[What is required] Copy exactly the lines from the start of the data below through the one that carries "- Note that", and only those.

• • • • • • •

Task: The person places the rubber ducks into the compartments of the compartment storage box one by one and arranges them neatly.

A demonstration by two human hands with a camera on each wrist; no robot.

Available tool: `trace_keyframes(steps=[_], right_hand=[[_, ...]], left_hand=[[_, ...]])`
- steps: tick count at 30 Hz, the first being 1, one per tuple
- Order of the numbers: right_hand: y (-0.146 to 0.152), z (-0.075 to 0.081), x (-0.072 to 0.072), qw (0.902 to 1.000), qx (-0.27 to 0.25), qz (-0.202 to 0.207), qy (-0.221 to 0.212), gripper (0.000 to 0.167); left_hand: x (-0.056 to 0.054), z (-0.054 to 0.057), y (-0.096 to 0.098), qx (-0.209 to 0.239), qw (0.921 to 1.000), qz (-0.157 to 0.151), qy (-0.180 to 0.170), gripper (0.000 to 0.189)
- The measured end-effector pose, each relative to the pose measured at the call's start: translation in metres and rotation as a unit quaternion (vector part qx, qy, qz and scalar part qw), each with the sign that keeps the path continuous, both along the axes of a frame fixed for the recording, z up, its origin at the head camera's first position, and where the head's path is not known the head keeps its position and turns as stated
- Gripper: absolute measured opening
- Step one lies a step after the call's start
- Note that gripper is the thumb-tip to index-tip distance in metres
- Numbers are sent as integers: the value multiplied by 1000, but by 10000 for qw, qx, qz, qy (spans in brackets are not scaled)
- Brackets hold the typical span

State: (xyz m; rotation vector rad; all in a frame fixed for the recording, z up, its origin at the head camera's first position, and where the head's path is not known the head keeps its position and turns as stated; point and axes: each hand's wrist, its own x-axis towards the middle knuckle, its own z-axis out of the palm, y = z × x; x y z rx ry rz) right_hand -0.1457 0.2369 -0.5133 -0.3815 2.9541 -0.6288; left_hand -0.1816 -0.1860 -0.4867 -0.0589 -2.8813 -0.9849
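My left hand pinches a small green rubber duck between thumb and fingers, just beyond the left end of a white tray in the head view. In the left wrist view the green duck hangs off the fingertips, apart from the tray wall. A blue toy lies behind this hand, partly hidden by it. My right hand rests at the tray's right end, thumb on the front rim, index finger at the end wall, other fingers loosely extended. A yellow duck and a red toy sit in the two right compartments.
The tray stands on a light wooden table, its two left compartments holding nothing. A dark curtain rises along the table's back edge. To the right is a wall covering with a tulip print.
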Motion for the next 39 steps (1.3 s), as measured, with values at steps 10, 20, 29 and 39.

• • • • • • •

[Solution to the exercise]
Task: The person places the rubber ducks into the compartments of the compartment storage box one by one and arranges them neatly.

A demonstration by two human hands with a camera on each wrist; no robot.

Available tool: `trace_keyframes(steps=[_], right_hand=[[_, ...]], left_hand=[[_, ...]])`
- steps: tick count at 30 Hz, the first being 1, one per tuple
- Order of the numbers: right_hand: y (-0.146 to 0.152), z (-0.075 to 0.081), x (-0.072 to 0.072), qw (0.902 to 1.000), qx (-0.27 to 0.25), qz (-0.202 to 0.207), qy (-0.221 to 0.212), gripper (0.000 to 0.167); left_hand: x (-0.056 to 0.054), z (-0.054 to 0.057), y (-0.096 to 0.098), qx (-0.209 to 0.239), qw (0.921 to 1.000), qz (-0.157 to 0.151), qy (-0.180 to 0.170), gripper (0.000 to 0.189)
- The measured end-effector pose, each relative to the pose measured at the call's start: translation in metres and rotation as a unit quaternion (vector part qx, qy, qz and scalar part qw), each with the sign that keeps the path continuous, both along the axes of a frame fixed for the recording, z up, its origin at the head camera's first position, and where the head's path is not known the head keeps its position and turns as stated
- Gripper: absolute measured opening
- Step one lies a step after the call's start
- Note that gripper is the thumb-tip to index-tip distance in metres

Work on this exercise has concluded.